Well I have to say that I haven’t stopped being musically satisfied. Whenever I write a song that achieves the tasks that I set at the beginning, there is a great feeling of satisfaction. I have recently been writing a lot of songs for a new album that I am working on, and that is what keeps this fun, fresh and interesting. Every new song and every new creative project becomes a new puzzle and if you solve the puzzle then you win. It doesn’t matter if people like it or it sells a lot of records, the first thing that you have to do is to satisfy yourself and if you can accomplish that then you are way ahead of the game.
Who would you say has influenced you musically along the way?
I have always been accused of being eclectic as a songwriter and that is simply because I have eclectic influences. I listen to everybody from The Beatles to Bob Dylan and The Rolling Stones to Leonard Bernstein’s West Side Story and all of the Broadway show tunes. I listen to Classical, Folk, Rock, Jazz, Pop you name it then I listen to it and I feel that there is a little bit of that in all of my music.
What was the first record that you ever bought?
The first record that I was given as a present was The Beatles White Album. However, the first record that I actually went out and bought was Last Train to Clarksville by The Monkees (laughter). Both of them are very good records and are extremely good influences too.
Who did you first see performing live in concert?
I saw some Classical stuff as a kid but the first Rock concert that I went to was to see The Allman Brothers in an outdoor concert at City College which was the university that I went to in New York. It was before Duane Allman died in a motorcycle crash so both Allman brothers were up there on stage playing. It was totally amazing. It was a huge arena which had a one second reverb so at one point Duane Allman played a lead guitar solo in harmony with himself way before we had digital delays (laughter). He was using a real actual acoustic delay in this giant arena and it was breath-taking.
What would you say has been the highlight of your career so far?
(Laughter) gee that’s a tough one. That really would have to be meeting a whole lot of talented musicians. Also getting to play and perform with my kids who are both musicians really was something for me to remember and cherish. For me to be up there on stage and to turn around to see both my son and my daughter singing and playing, seeing the audience enjoying it and getting paid for it too was a heap of fun, so I would say that’s a highlight.
You have briefly mentioned a new studio album. Do you have a date for its release?
I am currently aiming for next spring, so I would say roughly a year from now is the time that I should have it all ready to go.
Is there anything left for you to achieve?

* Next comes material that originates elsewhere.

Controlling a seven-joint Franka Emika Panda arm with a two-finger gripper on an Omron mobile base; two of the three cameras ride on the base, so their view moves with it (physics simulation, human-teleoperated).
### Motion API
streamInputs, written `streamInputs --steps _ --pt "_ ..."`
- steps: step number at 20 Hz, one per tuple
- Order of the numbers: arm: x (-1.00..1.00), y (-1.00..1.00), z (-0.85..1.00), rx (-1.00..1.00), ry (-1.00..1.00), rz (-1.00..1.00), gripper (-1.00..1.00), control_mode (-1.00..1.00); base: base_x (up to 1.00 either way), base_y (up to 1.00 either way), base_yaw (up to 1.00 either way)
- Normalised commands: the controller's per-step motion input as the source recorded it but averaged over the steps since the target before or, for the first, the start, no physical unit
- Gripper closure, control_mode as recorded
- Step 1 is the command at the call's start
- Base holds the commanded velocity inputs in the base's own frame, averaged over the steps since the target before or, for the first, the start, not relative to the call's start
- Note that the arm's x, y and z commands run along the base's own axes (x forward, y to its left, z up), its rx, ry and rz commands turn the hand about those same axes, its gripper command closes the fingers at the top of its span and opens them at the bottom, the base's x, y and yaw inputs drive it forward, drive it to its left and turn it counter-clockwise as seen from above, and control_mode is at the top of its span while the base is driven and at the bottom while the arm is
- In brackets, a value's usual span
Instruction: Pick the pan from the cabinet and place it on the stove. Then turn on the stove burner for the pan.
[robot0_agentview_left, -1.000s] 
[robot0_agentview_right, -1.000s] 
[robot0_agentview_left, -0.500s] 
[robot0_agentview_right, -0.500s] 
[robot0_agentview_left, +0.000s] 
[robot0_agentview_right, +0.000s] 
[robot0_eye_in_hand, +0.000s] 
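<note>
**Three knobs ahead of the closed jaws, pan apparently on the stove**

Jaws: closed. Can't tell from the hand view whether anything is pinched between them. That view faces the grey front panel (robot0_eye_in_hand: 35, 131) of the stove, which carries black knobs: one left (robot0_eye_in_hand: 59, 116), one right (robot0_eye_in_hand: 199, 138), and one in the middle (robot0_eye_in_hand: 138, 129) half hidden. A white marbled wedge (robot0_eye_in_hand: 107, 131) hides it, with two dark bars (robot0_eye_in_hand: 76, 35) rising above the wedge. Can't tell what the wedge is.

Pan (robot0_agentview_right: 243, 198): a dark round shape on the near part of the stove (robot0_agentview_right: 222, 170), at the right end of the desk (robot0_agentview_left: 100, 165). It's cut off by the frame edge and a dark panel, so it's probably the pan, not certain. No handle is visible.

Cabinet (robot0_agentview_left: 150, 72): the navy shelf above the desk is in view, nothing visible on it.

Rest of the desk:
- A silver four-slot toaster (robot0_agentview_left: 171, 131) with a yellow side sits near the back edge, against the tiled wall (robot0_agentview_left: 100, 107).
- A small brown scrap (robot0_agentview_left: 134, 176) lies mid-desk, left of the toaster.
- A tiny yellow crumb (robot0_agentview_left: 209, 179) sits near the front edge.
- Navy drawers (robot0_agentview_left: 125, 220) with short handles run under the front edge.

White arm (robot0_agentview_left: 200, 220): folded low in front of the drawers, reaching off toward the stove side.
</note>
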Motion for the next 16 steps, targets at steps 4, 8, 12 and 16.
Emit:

You know what, I love doing all kinds of multi-media, video design and games because as I said earlier there is always some musical element to it, and I have already done some animated music videos to some of my songs that I am proud of. So I would like to do some more of that. Also I would love to do a musical and a feature film so they are still to be ticked off the list. I have already done some children’s musicals which have been very successful at the Edinburgh Fringe Festival, one of which was called Smelly Feet and it toured the UK to much acclaim. I do plan on doing more musicals and hopefully some film.
On that note let me thank you once again for taking the time to speak to me and I look forward to seeing you here in Nottingham.
It’s been great to speak to you Kevin, thanks for calling. All the best and I hope to see you up there in Nottingham.